DATA PROVIDED:
================

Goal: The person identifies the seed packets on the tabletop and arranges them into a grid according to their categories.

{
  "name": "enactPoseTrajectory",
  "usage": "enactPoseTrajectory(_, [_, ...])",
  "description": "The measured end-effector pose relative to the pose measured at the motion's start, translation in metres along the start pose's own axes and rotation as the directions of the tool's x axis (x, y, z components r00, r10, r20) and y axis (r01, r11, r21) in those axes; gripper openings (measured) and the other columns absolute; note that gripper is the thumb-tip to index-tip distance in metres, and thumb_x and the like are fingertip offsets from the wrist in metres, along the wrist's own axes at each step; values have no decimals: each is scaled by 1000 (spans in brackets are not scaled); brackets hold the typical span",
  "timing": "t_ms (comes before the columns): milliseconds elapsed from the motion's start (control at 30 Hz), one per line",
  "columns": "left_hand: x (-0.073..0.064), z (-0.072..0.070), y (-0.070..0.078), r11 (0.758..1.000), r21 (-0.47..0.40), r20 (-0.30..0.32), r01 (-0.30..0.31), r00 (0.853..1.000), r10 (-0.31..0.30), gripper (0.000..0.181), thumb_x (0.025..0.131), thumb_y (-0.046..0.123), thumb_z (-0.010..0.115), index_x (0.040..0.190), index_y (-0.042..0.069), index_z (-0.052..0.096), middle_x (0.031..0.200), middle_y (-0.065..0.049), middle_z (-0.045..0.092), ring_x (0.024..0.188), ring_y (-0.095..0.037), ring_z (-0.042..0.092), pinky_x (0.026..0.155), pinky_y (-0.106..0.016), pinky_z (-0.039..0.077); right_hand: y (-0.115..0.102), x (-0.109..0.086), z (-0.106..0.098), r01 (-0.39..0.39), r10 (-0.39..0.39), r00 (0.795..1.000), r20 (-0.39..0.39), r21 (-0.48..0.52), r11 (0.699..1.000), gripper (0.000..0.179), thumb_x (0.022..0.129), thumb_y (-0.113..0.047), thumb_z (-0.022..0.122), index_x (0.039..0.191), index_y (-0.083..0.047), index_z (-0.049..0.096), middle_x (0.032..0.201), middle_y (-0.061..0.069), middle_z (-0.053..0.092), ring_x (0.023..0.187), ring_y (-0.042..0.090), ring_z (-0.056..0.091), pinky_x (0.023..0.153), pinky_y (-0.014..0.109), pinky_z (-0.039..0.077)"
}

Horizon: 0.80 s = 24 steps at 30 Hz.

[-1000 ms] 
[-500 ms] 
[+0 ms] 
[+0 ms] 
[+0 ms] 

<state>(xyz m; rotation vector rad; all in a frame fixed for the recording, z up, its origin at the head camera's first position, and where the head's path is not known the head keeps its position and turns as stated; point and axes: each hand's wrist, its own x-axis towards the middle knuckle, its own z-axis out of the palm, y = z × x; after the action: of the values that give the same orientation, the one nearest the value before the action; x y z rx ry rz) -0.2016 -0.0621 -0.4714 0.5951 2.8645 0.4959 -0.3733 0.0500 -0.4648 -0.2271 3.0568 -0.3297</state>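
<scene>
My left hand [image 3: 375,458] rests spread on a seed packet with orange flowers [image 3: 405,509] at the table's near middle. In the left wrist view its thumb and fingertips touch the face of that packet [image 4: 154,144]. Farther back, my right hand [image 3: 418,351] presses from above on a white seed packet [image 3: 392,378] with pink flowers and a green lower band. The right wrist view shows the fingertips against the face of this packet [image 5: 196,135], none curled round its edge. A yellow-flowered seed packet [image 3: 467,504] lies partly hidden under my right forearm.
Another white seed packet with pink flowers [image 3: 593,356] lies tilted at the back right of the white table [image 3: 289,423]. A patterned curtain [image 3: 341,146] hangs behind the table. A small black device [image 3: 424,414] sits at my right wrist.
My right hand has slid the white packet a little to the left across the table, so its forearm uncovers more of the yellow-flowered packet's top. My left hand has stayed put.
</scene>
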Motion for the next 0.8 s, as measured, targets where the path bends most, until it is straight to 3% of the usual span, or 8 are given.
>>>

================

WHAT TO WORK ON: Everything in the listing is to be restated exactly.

ANSWER:
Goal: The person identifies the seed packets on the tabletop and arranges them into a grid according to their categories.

{
  "name": "enactPoseTrajectory",
  "usage": "enactPoseTrajectory(_, [_, ...])",
  "description": "The measured end-effector pose relative to the pose measured at the motion's start, translation in metres along the start pose's own axes and rotation as the directions of the tool's x axis (x, y, z components r00, r10, r20) and y axis (r01, r11, r21) in those axes; gripper openings (measured) and the other columns absolute; note that gripper is the thumb-tip to index-tip distance in metres, and thumb_x and the like are fingertip offsets from the wrist in metres, along the wrist's own axes at each step; values have no decimals: each is scaled by 1000 (spans in brackets are not scaled); brackets hold the typical span",
  "timing": "t_ms (comes before the columns): milliseconds elapsed from the motion's start (control at 30 Hz), one per line",
  "columns": "left_hand: x (-0.073..0.064), z (-0.072..0.070), y (-0.070..0.078), r11 (0.758..1.000), r21 (-0.47..0.40), r20 (-0.30..0.32), r01 (-0.30..0.31), r00 (0.853..1.000), r10 (-0.31..0.30), gripper (0.000..0.181), thumb_x (0.025..0.131), thumb_y (-0.046..0.123), thumb_z (-0.010..0.115), index_x (0.040..0.190), index_y (-0.042..0.069), index_z (-0.052..0.096), middle_x (0.031..0.200), middle_y (-0.065..0.049), middle_z (-0.045..0.092), ring_x (0.024..0.188), ring_y (-0.095..0.037), ring_z (-0.042..0.092), pinky_x (0.026..0.155), pinky_y (-0.106..0.016), pinky_z (-0.039..0.077); right_hand: y (-0.115..0.102), x (-0.109..0.086), z (-0.106..0.098), r01 (-0.39..0.39), r10 (-0.39..0.39), r00 (0.795..1.000), r20 (-0.39..0.39), r21 (-0.48..0.52), r11 (0.699..1.000), gripper (0.000..0.179), thumb_x (0.022..0.129), thumb_y (-0.113..0.047), thumb_z (-0.022..0.122), index_x (0.039..0.191), index_y (-0.083..0.047), index_z (-0.049..0.096), middle_x (0.032..0.201), middle_y (-0.061..0.069), middle_z (-0.053..0.092), ring_x (0.023..0.187), ring_y (-0.042..0.090), ring_z (-0.056..0.091), pinky_x (0.023..0.153), pinky_y (-0.014..0.109), pinky_z (-0.039..0.077)"
}

Horizon: 0.80 s = 24 steps at 30 Hz.

[-1000 ms] 
[-500 ms] 
[+0 ms] 
[+0 ms] 
[+0 ms] 

<state>(xyz m; rotation vector rad; all in a frame fixed for the recording, z up, its origin at the head camera's first position, and where the head's path is not known the head keeps its position and turns as stated; point and axes: each hand's wrist, its own x-axis towards the middle knuckle, its own z-axis out of the palm, y = z × x; after the action: of the values that give the same orientation, the one nearest the value before the action; x y z rx ry rz) -0.2016 -0.0621 -0.4714 0.5951 2.8645 0.4959 -0.3733 0.0500 -0.4648 -0.2271 3.0568 -0.3297</state>
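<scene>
My left hand [image 3: 375,458] rests spread on a seed packet with orange flowers [image 3: 405,509] at the table's near middle. In the left wrist view its thumb and fingertips touch the face of that packet [image 4: 154,144]. Farther back, my right hand [image 3: 418,351] presses from above on a white seed packet [image 3: 392,378] with pink flowers and a green lower band. The right wrist view shows the fingertips against the face of this packet [image 5: 196,135], none curled round its edge. A yellow-flowered seed packet [image 3: 467,504] lies partly hidden under my right forearm.
Another white seed packet with pink flowers [image 3: 593,356] lies tilted at the back right of the white table [image 3: 289,423]. A patterned curtain [image 3: 341,146] hangs behind the table. A small black device [image 3: 424,414] sits at my right wrist.
My right hand has slid the white packet a little to the left across the table, so its forearm uncovers more of the yellow-flowered packet's top. My left hand has stayed put.
</scene>
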Motion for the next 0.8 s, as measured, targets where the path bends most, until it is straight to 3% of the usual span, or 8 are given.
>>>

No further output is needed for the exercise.